Elizabeth followed Ed’s cue. “Oh my God, habibi, someone’s coming! I’ll text when I can.”
“Tell me what you always tell me,” Kafka said in a quavering voice.
Elizabeth turned to Maggie, her face a mask of sudden panic.
Maggie muted the phone, whispered it to her, unmuted the phone.
“You are my all,” Elizabeth said.
Maggie hung up.
All three of them let out a respective breath.
“That seemed to fly,” Ed said. “I couldn’t understand a single word Liz was saying but she almost had me in tears.”
“I think he bought it,” Maggie said. “Thanks to Liz. But he’s scared to death for his parents. And for good reason. We’ve got to grab him before he runs.” Truth was, she couldn’t help but feel for Kafka’s plight. His parents—prisoners of Jihad Nation. And here he was, a pawn in a shell game.
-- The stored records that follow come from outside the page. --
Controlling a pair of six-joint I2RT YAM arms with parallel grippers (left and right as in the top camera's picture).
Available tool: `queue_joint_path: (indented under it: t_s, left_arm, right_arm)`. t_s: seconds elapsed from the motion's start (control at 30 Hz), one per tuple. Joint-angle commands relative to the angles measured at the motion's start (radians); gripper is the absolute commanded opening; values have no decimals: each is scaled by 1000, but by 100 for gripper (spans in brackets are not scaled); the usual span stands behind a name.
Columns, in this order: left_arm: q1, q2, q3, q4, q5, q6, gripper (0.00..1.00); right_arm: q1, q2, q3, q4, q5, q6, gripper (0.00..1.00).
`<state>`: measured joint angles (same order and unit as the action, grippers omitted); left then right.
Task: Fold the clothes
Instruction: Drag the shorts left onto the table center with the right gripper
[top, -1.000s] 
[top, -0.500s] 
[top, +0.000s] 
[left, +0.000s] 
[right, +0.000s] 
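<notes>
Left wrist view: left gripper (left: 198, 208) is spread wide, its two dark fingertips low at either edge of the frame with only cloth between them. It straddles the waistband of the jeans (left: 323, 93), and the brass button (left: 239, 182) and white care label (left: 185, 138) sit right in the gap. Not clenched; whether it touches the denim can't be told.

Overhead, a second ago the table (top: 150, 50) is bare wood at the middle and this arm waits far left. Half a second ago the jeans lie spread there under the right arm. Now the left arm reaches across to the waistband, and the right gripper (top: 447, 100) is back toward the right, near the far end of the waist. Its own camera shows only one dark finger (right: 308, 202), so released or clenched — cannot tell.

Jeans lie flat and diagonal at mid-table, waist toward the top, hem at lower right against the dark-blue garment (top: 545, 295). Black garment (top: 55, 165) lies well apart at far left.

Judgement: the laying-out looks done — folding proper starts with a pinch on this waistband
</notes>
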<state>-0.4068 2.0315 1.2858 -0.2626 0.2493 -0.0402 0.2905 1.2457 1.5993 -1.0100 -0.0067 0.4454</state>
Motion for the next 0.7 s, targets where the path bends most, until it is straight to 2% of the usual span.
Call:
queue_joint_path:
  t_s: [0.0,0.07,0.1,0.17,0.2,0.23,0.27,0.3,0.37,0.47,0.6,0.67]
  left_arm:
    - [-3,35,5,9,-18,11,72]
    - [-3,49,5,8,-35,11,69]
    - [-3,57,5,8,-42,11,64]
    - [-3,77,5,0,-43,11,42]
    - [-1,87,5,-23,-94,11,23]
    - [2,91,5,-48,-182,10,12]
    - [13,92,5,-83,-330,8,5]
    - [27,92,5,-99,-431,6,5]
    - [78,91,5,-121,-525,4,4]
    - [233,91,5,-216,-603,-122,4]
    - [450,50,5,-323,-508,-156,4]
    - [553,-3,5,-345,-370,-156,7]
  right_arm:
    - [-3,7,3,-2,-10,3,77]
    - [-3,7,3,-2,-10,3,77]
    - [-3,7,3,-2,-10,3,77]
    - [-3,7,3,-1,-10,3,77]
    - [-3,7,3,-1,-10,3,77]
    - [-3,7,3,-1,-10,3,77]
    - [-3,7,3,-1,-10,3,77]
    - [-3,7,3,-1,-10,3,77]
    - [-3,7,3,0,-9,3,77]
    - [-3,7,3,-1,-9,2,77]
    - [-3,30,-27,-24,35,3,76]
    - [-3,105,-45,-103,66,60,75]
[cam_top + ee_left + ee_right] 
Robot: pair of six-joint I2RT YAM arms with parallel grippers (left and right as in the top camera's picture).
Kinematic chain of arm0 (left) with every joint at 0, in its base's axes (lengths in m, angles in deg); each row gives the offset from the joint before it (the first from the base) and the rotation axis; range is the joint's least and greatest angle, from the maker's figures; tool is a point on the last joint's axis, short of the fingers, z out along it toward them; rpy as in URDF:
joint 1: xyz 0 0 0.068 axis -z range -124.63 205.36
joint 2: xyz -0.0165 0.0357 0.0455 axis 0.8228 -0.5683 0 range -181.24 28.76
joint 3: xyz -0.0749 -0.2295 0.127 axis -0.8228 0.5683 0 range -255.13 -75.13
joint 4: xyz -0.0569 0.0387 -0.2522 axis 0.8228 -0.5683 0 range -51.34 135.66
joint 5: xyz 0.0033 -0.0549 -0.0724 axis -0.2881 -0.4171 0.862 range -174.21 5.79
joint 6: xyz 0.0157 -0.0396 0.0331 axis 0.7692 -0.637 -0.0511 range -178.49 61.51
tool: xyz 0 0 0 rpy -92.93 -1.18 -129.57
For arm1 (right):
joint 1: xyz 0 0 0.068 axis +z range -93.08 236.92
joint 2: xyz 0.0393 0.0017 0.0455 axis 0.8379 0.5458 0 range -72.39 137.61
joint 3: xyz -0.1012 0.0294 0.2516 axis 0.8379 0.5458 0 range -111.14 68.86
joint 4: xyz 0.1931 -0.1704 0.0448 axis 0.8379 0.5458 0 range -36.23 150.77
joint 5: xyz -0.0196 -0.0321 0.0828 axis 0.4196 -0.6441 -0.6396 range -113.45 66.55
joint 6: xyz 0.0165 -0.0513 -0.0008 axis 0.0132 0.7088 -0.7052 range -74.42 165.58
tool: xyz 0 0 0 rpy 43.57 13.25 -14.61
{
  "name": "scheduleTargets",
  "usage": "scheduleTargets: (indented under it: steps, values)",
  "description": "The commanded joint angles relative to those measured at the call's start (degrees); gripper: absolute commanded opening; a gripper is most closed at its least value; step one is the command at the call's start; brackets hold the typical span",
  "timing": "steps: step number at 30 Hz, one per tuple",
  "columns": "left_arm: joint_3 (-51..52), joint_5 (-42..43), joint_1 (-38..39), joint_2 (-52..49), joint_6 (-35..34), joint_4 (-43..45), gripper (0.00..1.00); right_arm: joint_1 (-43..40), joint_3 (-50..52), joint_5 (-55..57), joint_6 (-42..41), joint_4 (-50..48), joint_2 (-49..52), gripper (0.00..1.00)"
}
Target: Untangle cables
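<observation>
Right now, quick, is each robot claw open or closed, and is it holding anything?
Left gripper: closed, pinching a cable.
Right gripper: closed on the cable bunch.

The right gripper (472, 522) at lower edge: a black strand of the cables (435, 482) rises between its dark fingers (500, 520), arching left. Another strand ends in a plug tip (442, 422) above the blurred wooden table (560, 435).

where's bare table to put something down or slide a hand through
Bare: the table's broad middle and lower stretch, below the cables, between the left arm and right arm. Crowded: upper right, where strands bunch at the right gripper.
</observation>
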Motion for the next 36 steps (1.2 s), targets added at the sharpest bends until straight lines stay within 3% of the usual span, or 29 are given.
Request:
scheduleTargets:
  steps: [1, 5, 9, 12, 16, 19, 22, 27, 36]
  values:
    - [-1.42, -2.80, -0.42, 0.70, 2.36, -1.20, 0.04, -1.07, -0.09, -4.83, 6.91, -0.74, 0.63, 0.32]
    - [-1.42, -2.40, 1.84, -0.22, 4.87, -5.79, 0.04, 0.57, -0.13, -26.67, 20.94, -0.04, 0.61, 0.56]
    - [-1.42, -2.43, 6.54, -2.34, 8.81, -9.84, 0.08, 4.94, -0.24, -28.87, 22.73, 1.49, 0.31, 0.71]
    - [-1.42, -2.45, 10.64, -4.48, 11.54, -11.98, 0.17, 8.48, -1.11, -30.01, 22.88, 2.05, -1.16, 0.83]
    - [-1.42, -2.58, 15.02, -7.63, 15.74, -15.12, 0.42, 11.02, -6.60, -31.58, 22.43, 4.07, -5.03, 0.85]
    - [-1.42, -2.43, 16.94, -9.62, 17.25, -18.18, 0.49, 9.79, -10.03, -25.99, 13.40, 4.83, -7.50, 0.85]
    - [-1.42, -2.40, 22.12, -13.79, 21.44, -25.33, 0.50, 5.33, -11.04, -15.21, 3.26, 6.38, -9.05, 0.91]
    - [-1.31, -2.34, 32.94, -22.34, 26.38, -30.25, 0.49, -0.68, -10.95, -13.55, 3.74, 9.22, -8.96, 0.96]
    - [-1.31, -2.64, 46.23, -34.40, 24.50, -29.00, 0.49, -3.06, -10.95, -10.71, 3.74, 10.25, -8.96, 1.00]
Ed frowned. “We still don’t have authorization.” He pulled a cell phone from his pocket, dialed a number. “Were you are able to get a trace on that call?” he asked someone, then swore mightily and hung up. “Kafka’s location services were turned off!” Ed jammed the phone back in his pocket. “We don’t know where he was calling from. We better hope he’s not playing us.”
Maggie looked at her watch. Six PM. “Let’s go get a drink,” she said. “Figure this thing out.”